#### RECORD SET:
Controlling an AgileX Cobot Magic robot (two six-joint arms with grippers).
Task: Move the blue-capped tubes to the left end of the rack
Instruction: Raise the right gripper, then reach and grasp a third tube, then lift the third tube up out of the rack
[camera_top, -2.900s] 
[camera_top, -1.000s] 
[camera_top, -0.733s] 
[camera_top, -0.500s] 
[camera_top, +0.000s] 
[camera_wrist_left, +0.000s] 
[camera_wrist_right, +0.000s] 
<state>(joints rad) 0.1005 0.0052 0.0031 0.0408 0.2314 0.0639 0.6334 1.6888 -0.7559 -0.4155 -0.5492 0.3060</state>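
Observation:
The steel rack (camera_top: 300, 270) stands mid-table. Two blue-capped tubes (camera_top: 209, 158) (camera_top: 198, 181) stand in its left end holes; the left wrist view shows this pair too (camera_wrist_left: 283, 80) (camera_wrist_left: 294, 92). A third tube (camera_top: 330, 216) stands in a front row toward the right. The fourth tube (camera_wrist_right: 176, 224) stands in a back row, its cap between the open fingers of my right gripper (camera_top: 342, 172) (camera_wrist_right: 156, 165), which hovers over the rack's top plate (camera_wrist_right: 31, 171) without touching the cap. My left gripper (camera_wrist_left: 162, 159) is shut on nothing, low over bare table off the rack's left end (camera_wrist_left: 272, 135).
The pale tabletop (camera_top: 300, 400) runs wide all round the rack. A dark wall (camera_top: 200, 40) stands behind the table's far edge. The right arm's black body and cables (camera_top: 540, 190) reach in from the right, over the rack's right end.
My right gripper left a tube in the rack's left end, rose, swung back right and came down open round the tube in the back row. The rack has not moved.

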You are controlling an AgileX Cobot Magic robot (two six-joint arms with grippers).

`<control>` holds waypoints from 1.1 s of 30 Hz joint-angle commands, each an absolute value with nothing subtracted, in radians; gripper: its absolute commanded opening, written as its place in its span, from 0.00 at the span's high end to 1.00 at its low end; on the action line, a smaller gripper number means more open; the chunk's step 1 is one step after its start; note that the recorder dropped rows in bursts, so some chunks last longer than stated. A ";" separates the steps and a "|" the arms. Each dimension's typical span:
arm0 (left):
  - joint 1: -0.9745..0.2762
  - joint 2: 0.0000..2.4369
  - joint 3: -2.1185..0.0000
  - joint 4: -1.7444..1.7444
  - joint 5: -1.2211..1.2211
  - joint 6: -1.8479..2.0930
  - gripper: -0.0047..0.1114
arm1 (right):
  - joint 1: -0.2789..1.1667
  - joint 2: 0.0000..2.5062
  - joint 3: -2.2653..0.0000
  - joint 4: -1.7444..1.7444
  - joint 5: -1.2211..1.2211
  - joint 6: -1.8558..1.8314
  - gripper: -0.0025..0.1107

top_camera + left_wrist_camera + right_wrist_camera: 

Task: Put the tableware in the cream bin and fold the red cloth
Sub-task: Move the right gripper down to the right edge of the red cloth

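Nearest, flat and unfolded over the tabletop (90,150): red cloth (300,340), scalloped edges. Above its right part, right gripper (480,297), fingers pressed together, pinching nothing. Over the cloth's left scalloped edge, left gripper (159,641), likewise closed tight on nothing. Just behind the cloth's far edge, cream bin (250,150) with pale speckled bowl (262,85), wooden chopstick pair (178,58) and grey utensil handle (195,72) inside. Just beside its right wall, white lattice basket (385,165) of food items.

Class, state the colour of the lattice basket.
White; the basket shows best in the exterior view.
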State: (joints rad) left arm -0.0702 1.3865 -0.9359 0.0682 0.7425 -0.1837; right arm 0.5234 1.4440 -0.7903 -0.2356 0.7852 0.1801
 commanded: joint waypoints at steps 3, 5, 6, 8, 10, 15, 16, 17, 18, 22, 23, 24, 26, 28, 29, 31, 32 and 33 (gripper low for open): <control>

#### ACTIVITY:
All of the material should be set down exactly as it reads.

#### TASK SOLUTION:
Controlling an AgileX Cobot Magic robot (two six-joint arms with grippers).
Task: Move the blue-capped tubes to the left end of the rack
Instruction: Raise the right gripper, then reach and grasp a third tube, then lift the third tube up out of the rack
[camera_top, -2.900s] 
[camera_top, -1.000s] 
[camera_top, -0.733s] 
[camera_top, -0.500s] 
[camera_top, +0.000s] 
[camera_wrist_left, +0.000s] 
[camera_wrist_right, +0.000s] 
<state>(joints rad) 0.1005 0.0052 0.0031 0.0408 0.2314 0.0639 0.6334 1.6888 -0.7559 -0.4155 -0.5492 0.3060</state>
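Observation:
The steel rack (camera_top: 300, 270) stands mid-table. Two blue-capped tubes (camera_top: 209, 158) (camera_top: 198, 181) stand in its left end holes; the left wrist view shows this pair too (camera_wrist_left: 283, 80) (camera_wrist_left: 294, 92). A third tube (camera_top: 330, 216) stands in a front row toward the right. The fourth tube (camera_wrist_right: 176, 224) stands in a back row, its cap between the open fingers of my right gripper (camera_top: 342, 172) (camera_wrist_right: 156, 165), which hovers over the rack's top plate (camera_wrist_right: 31, 171) without touching the cap. My left gripper (camera_wrist_left: 162, 159) is shut on nothing, low over bare table off the rack's left end (camera_wrist_left: 272, 135).
The pale tabletop (camera_top: 300, 400) runs wide all round the rack. A dark wall (camera_top: 200, 40) stands behind the table's far edge. The right arm's black body and cables (camera_top: 540, 190) reach in from the right, over the rack's right end.
My right gripper left a tube in the rack's left end, rose, swung back right and came down open round the tube in the back row. The rack has not moved.
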
You are controlling an AgileX Cobot Magic robot (two six-joint arms with grippers).

`<control>` holds waypoints from 1.1 s of 30 Hz joint-angle commands, each an absolute value with nothing subtracted, in radians; gripper: its absolute commanded opening, written as its place in its span, from 0.00 at the span's high end to 1.00 at its low end; on the action line, a smaller gripper number means more open; the chunk's step 1 is one step after its start; note that the recorder dropped rows in bursts, so some chunks last longer than stated. A ";" separates the steps and a "|" the arms. Each dimension's typical span:
arm0 (left):
  - joint 1: -0.9745..0.2762
  - joint 2: 0.0000..2.4369
  - joint 3: -2.1185..0.0000
  - joint 4: -1.7444..1.7444
  - joint 5: -1.2211..1.2211
  - joint 6: -1.8479..2.0930
  - gripper: -0.0047..0.1114
arm1 (right):
  - joint 1: -0.2789..1.1667
  - joint 2: 0.0000..2.5062
  - joint 3: -2.2653..0.0000
  - joint 4: -1.7444..1.7444
  - joint 5: -1.2211..1.2211
  - joint 6: -1.8558..1.8314
  - gripper: -0.0025..0.1107

top_camera + left_wrist_camera + right_wrist_camera: 

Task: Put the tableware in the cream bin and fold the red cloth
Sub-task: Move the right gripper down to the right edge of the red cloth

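Nearest, flat and unfolded over the tabletop (90,150): red cloth (300,340), scalloped edges. Above its right part, right gripper (480,297), fingers pressed together, pinching nothing. Over the cloth's left scalloped edge, left gripper (159,641), likewise closed tight on nothing. Just behind the cloth's far edge, cream bin (250,150) with pale speckled bowl (262,85), wooden chopstick pair (178,58) and grey utensil handle (195,72) inside. Just beside its right wall, white lattice basket (385,165) of food items.

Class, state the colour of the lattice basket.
White; the basket shows best in the exterior view.
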State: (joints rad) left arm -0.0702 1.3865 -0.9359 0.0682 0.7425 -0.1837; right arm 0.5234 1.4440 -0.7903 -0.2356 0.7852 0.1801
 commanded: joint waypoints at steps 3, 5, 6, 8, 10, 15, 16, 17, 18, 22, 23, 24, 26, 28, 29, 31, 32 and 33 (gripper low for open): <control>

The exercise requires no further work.